3. Leaves of Absence
In Minnesota, there is no such thing as a “workers’ compensation leave of absence.” An injured employee is either able to return to work, with or without reasonable job modifications, or the employee is unable to return to work. If the employee is unable to return to work on a temporary basis, the employee is then eligible for wage loss replacement benefits (referred to as “temporary total disability” benefits). Although there are specific time limitations that apply to the eligibility for such benefits, the injured employee does not have any other right to be provided with a leave of absence under Minnesota workers’ compensation law. (If, however, the injury at issue also qualifies under the ADA or the FMLA, an employer is required to analyze the possibility of leave of absence rights under those laws.) Although it is not uncommon for a Minnesota employer to consider out-of-work employees who are recovering from work-place injuries to be on workers’ compensation leaves of absence, the better approach is often to terminate the job position if the employee is unable to return to work, without holding the job open, and to then consider that person for possible re-hire at the point in time when the employee asserts that he/she is able to return to work.

4. Reinstatement/Rehiring
In Minnesota,  injured employees do not have any absolute right to be reinstated into their pre-injury job, nor rehired into any position.
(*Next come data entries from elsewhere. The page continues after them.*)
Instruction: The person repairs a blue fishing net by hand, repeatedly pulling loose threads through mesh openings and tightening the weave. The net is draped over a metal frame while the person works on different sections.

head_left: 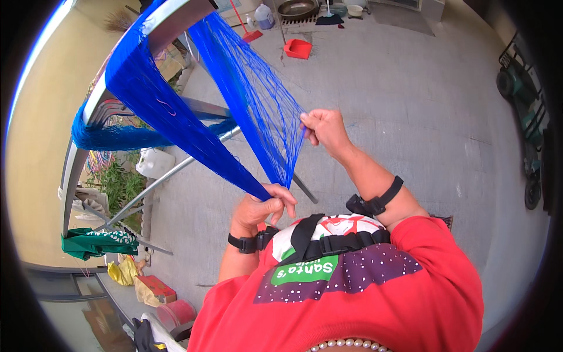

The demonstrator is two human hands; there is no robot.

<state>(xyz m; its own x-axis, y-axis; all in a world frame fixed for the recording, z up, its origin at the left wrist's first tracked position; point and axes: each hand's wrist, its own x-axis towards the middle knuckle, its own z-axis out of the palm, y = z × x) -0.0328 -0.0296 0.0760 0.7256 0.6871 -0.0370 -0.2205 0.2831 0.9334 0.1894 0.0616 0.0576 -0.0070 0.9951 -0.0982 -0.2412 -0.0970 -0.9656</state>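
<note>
A big skein of bright blue thread [158,100] hangs over a curved metal rack [173,22] and stretches down toward me. My left hand [264,206] is in the lower end of its loop, thumb and fingers bent around the threads. To the right and higher, my right hand [326,128] pinches several strands and pulls them sideways. Between the hands those strands fan out into a loose, partly tangled web. A darker blue skein [120,138] hangs on the rack's left side, apart from both hands.
Behind the rack are green plants [120,185] and a white jug [155,163]. A green cloth [97,243] hangs at its lower left. A red dustpan [298,48] lies on the grey concrete floor [410,111]. Dark green wheeled equipment [525,100] stands far right.
</note>
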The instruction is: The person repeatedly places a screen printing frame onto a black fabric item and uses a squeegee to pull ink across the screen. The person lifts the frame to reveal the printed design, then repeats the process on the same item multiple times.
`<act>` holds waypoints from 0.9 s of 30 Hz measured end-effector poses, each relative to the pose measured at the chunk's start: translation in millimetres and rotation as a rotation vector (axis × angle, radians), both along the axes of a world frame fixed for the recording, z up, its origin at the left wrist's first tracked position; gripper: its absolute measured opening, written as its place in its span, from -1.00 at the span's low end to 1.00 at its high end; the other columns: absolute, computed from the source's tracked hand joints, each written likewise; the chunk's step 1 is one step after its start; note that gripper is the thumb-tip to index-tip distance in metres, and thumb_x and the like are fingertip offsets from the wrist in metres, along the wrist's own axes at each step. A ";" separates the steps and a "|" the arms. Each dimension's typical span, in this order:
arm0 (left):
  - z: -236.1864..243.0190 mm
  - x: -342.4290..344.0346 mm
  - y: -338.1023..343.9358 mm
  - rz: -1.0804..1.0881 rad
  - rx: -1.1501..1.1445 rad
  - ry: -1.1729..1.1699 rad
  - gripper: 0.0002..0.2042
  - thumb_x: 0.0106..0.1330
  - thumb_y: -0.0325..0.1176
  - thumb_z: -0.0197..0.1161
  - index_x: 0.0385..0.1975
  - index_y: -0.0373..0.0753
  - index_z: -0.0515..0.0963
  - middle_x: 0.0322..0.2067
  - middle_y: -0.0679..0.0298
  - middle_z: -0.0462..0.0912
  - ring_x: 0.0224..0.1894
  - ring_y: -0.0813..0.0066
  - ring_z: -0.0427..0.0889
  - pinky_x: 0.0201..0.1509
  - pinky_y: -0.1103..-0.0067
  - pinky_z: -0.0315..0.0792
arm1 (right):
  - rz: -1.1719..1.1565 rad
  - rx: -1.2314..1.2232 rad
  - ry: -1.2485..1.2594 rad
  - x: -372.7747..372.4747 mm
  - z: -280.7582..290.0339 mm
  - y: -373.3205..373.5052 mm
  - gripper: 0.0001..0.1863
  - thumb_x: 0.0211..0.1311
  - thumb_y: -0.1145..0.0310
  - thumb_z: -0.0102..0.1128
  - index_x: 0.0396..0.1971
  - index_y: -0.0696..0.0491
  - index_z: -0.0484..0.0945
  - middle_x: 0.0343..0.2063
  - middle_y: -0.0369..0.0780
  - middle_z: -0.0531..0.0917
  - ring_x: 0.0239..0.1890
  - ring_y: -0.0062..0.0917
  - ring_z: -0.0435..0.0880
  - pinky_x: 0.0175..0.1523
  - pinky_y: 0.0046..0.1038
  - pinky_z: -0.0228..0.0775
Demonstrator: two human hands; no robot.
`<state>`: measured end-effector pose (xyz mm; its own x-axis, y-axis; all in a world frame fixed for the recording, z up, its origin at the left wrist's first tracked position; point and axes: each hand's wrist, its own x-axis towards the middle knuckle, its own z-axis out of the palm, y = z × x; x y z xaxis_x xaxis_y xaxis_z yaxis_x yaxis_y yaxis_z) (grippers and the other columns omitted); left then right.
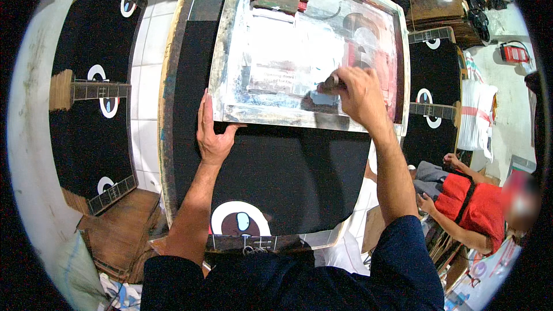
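Bracketing the lower-left corner of the screen frame (282, 116), the left hand (214, 141) is holding thumb and fingers spread, fingers running up the side, thumb lying along the bottom edge, likely steadying it. The right hand (362, 97) is gripping a dark handle (331, 83), fist closed, apparently pressing it toward the lower half of the mesh (317, 40). The frame is lying across black cloth (276, 164); a printed eye (239, 220) is showing at the near edge. Small lettering (275, 78) is showing on the mesh; no brand is standing out.
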<state>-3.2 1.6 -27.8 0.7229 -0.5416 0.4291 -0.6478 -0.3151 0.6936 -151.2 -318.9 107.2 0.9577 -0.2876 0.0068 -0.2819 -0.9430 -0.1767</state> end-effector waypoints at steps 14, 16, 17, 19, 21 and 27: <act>3.7 -1.5 -0.6 0.017 0.018 -0.008 0.03 0.07 -0.28 0.64 0.51 -0.29 0.10 0.42 -0.19 0.29 0.43 -0.16 0.38 0.43 0.13 0.42 | -0.081 0.016 -0.156 85.4 -39.5 -75.3 -0.59 0.05 0.28 0.51 -0.07 0.01 0.68 -0.22 -0.09 0.74 -0.11 -0.10 0.71 -0.04 -0.10 0.53; 3.1 -1.5 -0.3 0.014 0.009 -0.005 0.03 0.07 -0.29 0.64 0.52 -0.27 0.10 0.43 -0.19 0.29 0.43 -0.16 0.37 0.43 0.12 0.42 | -0.113 0.041 -0.134 39.5 -34.5 -24.8 -0.62 -0.01 0.38 0.53 -0.12 0.01 0.69 -0.24 -0.13 0.71 -0.09 -0.15 0.66 0.01 -0.18 0.47; 2.9 -1.5 -0.2 0.009 0.002 -0.009 0.03 0.06 -0.29 0.64 0.52 -0.27 0.09 0.43 -0.19 0.29 0.43 -0.16 0.37 0.43 0.12 0.42 | -0.124 0.033 -0.151 17.9 -29.4 0.3 -0.61 -0.05 0.43 0.53 -0.14 -0.01 0.69 -0.24 -0.17 0.69 -0.07 -0.18 0.63 0.05 -0.21 0.43; 2.4 -1.1 -0.2 0.005 -0.003 -0.016 0.03 0.06 -0.30 0.64 0.52 -0.26 0.09 0.42 -0.18 0.29 0.43 -0.15 0.37 0.43 0.13 0.42 | -0.141 0.106 -0.128 -22.4 -15.2 40.5 -0.54 -0.09 0.51 0.50 -0.09 -0.04 0.68 -0.19 -0.21 0.70 0.00 -0.21 0.61 0.14 -0.22 0.35; 2.6 -1.3 -0.5 0.009 0.003 -0.008 0.02 0.07 -0.32 0.64 0.52 -0.25 0.11 0.42 -0.18 0.30 0.43 -0.14 0.38 0.43 0.16 0.43 | -0.183 0.099 -0.238 -42.9 -10.4 68.5 -0.47 -0.13 0.59 0.46 -0.04 -0.05 0.66 -0.16 -0.22 0.69 0.00 -0.21 0.61 0.15 -0.22 0.32; 23.4 -2.5 -5.0 -0.016 -0.059 -0.056 -0.11 0.08 -0.45 0.61 0.45 -0.28 0.26 0.40 -0.17 0.33 0.41 -0.08 0.41 0.42 0.23 0.44 | -0.177 -0.035 -0.435 -42.5 -19.9 78.9 -0.62 0.09 0.44 0.38 -0.04 0.02 0.59 -0.22 -0.18 0.60 -0.08 -0.25 0.57 0.12 -0.20 0.29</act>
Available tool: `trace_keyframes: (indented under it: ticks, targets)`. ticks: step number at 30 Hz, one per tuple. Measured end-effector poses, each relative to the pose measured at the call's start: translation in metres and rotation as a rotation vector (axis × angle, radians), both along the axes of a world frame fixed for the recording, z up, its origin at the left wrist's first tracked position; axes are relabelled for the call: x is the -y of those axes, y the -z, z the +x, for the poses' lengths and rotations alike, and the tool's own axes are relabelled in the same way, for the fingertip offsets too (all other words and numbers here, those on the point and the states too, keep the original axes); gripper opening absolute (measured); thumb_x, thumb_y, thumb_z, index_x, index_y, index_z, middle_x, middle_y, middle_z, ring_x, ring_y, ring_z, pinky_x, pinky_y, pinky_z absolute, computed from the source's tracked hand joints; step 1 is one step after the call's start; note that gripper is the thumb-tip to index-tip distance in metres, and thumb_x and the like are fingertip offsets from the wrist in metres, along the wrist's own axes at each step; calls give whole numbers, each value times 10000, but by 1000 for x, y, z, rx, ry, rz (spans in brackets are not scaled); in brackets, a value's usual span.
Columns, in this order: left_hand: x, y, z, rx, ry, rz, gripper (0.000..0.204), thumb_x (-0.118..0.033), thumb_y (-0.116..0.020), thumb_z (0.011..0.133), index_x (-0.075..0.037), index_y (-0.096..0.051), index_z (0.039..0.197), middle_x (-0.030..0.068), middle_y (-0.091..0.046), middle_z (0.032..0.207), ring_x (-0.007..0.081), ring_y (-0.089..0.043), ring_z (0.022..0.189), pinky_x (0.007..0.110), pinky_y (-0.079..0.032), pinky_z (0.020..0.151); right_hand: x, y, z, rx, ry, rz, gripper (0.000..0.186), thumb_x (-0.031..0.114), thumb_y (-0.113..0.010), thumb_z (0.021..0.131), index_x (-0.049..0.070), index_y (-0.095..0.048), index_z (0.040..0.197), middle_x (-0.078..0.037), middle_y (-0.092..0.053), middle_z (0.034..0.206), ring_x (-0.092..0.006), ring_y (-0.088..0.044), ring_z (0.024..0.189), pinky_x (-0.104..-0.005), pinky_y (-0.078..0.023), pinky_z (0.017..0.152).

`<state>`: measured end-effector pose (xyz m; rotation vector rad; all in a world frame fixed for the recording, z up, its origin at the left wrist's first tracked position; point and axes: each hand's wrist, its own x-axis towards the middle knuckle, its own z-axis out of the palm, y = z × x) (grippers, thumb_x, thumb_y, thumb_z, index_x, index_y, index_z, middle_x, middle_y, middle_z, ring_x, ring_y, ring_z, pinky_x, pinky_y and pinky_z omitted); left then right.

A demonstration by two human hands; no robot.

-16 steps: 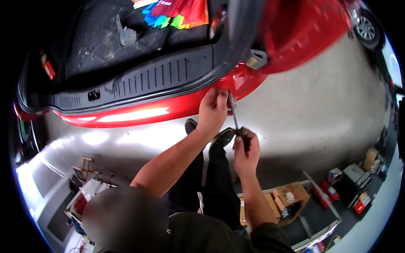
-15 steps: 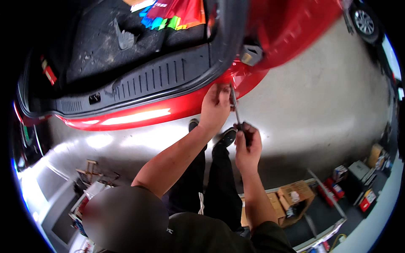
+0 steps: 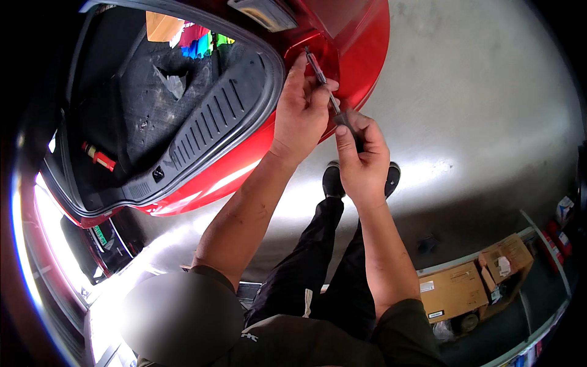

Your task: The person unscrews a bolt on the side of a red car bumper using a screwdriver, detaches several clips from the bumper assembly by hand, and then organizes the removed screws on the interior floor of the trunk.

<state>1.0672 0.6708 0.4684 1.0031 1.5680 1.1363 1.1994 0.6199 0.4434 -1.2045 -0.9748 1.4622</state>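
My left hand (image 3: 299,113) grips the upper part of a screwdriver (image 3: 331,98), whose metal tip end rests at a recess (image 3: 293,48) in the red car body (image 3: 374,43), just right of the trunk's rubber seal. My right hand (image 3: 362,156) is lower down, its fingers closed round the dark handle. The screwdriver slants from upper left to lower right. Whether its tip sits in a fastener is too small to tell. Beside my left hand is the black ribbed sill plate (image 3: 208,116) of the open trunk.
In the trunk lie a cardboard box (image 3: 164,24), colourful fabric pieces (image 3: 195,46) and a red tube-like item (image 3: 101,159). A cart with cardboard boxes (image 3: 452,290) stands behind my right arm. My shoes (image 3: 333,180) are below the bumper on the grey floor (image 3: 477,98).
The view has swung, putting the trunk farther left and more tilted. Both hands and the screwdriver are higher in the picture, with the screwdriver more slanted. Both grips remain closed.
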Motion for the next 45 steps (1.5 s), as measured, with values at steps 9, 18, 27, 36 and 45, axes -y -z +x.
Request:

As such, Minnesota does not recognize any “bumping rights” for injured employees. Employers do, of course, need to be mindful of the anti-retaliation provisions contained within Minnesota’s workers’ compensation law, as discussed above. As long as an employer complies with that provision of the statute, no other re-hiring or reinstatement rules apply. The bottom line here is that an injured employee who presents himself/herself as being ready to return to work must be able to establish they are qualified (with or without reasonable accommodations) for an existing and open job position. As a final note, employers with unionize work forces must, of course, be mindful of any bumping/reinstatement rights that are created under any applicable bargaining agreement.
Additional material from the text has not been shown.